Charles Martel meurt le 22 octobre 741. La coutume du partage ne pose guère de problème car, de son vivant, Charles a réparti entre ses fils son royaume : à Carloman, l’aîné, reviennent l’Austrasie, l’Alémanie et la Thuringe, c’est-à-dire tout l’est ; à Pépin le Bref, le cadet, reviennent la Neustrie, la Bourgogne et la Provence. À Grifon, un fils bâtard, il octroie quelques territoires isolés.
Grifon ! Voilà celui qui va sans tarder donner du fil à retordre à ses demi-frères. En effet, sa mère lui met en tête qu’il peut très bien s’emparer de tout le royaume et gouverner seul ! Pépin et Carloman doivent l’enfermer dans le château de Chèvremont près de Liège afin de le persuader du contraire. Ils placent aussi sa mère sous surveillance dans un couvent de Chelles. Puis les régions de Bourges se révoltent : Pépin et Carloman les ravagent. La région de Loches se révolte aussi : ils incendient le château. Les Alamans se révoltent : ils les écrasent dans un bain de sang ! Après toutes ces révoltes matées, ils réfléchissent et se disent que, finalement, s’ils remettaient sur le trône un roi légitime, cela supprimerait peut-être cette épidémie de désobéissance chez les grands du royaume.

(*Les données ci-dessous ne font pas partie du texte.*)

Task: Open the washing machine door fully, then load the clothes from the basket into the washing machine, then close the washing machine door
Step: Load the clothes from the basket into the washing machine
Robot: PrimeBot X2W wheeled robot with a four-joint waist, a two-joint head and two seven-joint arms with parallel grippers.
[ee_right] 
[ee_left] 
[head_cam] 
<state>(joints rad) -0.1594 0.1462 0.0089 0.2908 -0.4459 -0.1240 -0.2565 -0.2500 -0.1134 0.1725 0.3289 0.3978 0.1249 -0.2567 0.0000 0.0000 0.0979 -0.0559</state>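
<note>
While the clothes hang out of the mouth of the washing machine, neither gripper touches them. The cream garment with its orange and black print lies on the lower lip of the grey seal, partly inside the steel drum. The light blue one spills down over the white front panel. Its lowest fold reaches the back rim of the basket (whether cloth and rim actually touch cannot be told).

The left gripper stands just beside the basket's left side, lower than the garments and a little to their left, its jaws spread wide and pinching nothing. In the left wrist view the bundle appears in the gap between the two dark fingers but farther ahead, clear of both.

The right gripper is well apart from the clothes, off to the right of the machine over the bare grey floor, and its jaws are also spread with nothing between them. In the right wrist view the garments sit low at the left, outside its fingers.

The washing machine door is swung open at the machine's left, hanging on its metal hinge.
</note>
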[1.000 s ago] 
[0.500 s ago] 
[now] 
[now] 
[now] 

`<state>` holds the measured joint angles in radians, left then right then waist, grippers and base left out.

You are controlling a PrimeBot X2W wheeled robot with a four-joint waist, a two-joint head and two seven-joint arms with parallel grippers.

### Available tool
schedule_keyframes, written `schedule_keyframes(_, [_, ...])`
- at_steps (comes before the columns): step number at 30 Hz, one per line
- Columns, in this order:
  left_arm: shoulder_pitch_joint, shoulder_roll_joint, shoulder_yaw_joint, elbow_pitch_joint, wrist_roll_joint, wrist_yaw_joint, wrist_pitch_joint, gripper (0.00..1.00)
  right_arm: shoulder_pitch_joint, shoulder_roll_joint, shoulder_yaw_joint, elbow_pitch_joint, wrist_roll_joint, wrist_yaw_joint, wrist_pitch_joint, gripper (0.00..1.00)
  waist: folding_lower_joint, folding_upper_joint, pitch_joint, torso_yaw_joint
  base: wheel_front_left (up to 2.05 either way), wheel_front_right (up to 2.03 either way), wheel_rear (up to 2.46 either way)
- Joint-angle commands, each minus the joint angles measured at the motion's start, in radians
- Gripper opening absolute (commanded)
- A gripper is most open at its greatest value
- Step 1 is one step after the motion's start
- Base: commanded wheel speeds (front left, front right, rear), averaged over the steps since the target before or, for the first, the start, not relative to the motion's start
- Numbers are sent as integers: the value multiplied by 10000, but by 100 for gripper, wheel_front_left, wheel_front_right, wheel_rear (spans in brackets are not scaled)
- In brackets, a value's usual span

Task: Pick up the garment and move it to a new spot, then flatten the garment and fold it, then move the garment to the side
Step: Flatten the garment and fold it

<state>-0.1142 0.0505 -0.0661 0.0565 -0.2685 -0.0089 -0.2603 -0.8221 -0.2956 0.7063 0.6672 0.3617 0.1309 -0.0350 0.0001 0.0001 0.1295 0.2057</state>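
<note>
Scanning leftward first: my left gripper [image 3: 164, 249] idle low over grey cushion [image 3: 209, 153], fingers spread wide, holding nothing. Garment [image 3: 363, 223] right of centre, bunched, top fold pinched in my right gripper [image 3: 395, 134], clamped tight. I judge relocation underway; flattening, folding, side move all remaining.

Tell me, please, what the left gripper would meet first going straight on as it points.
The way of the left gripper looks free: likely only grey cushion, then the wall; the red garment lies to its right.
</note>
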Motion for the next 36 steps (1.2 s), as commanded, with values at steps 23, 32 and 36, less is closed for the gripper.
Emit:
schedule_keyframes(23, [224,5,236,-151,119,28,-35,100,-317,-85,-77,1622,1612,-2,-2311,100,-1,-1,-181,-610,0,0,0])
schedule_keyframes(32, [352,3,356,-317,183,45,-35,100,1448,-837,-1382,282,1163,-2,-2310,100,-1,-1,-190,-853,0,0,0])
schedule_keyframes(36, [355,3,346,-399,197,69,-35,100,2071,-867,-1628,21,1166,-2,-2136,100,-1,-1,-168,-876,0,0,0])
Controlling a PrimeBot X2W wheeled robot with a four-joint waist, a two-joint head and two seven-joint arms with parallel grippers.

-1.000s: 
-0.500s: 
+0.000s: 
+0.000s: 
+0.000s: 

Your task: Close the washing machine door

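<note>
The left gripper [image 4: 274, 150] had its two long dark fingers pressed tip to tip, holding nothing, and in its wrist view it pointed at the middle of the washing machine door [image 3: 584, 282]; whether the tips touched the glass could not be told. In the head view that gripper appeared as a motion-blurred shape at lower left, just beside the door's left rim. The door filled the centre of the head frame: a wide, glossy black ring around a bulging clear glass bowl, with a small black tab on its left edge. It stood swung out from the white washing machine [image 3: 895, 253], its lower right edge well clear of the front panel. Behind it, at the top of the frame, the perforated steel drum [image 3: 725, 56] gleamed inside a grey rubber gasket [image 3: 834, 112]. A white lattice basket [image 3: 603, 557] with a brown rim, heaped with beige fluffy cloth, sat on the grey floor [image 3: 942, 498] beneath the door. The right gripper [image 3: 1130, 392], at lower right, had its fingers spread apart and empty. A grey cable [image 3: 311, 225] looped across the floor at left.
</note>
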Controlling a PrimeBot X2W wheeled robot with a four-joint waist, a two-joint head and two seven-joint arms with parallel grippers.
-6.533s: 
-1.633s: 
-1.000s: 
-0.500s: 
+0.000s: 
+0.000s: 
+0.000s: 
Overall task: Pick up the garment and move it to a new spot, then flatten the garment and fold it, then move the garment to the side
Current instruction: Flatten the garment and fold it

Il faut donc de nouveau aller chercher dans un monastère un roi tenu secrètement en réserve. Il s’appelle Childéric III. Et l’effet escompté est obtenu : la paix semble revenue. Deux ans plus tard, en 746, Carloman, le frère de Pépin le Bref (appelé le bref à cause de sa petite taille), décide de prendre sa retraite, à trente et un ans ! Il a l’intention, dit-il, d’« abandonner la vie du siècle en servant Dieu sous l’habit monastique ». Il part pour Rome, puis décide de gagner en 747 le Mont Cassin, au sud de l’Italie, afin de se retirer dans un monastère fondé par saint Benoît. Pépin le Bref demeure seul aux commandes.
Cette fois, le « presque roi » Pépin le Bref se dit que le moment est arrivé de supprimer le « presque » afin que ne demeure que le « roi » enfin reconnu à part entière par Rome. Pour ce faire, il envoie auprès du pape Zacharie une ambassade composée de deux ecclésiastiques, dont Fulrad, abbé de Saint-Denis. La question est simple : « Au sujet des rois qui sont en France et qui n’exercent pas le pouvoir, est-ce que cela est bon ou mauvais ? » La réponse qui lui revient va droit au but : « Il vaut mieux appeler roi celui qui exerce, plutôt que celui qui n’exerce pas le pouvoir royal. » Et Zacharie d’ordonner que Pépin soit fait roi, afin que « l’ordre ne soit point troublé ». Pépin n’attendait que ces paroles pour réunir à Soissons en 750 les grands du royaume et se faire élire roi des Francs. Et Childéric III ? On l’emmène chez le coiffeur qui transforme son crâne chevelu en crâne de bonze lisse comme un œuf, et hop, retour au monastère de Saint-Bertin ! Childéric III y meurt en 755. C’était le dernier roi mérovingien !
Pépin le Bref, ou Pépin III, représente un appui beaucoup plus sûr pour le pape que le lointain empereur d’Orient. Voilà pourquoi le pape a vu d’un très bon œil les projets de Pépin. N’a-t-il pas, ce brave Pépin, un ancêtre prestigieux en la personne de saint Arnould ? Son père Charles Martel n’a-t-il pas, à Poitiers, chassé les infidèles ? Et c’est ce même Charles Martel qui a encouragé Wynfrid, devenu Boniface, un moine anglo-saxon, à évangéliser la Germanie ! De plus, Pépin s’est fait le champion de la réforme de l’Église franque. Il ne supporte pas les évêques ivrognes, débauchés, batailleurs, ignorants, et qui cautionnent des superstitions ne s’apparentant guère à l’enseignement des Écritures. Il stigmatise des pratiques païennes contre lesquelles il lutte : sacrifices dans les forêts, banquets près des tombes, culte de dieux anciens… Bref, Pépin le Bref a tout pour se faire aimer d’un pape prêt à lui accorder sa confiance.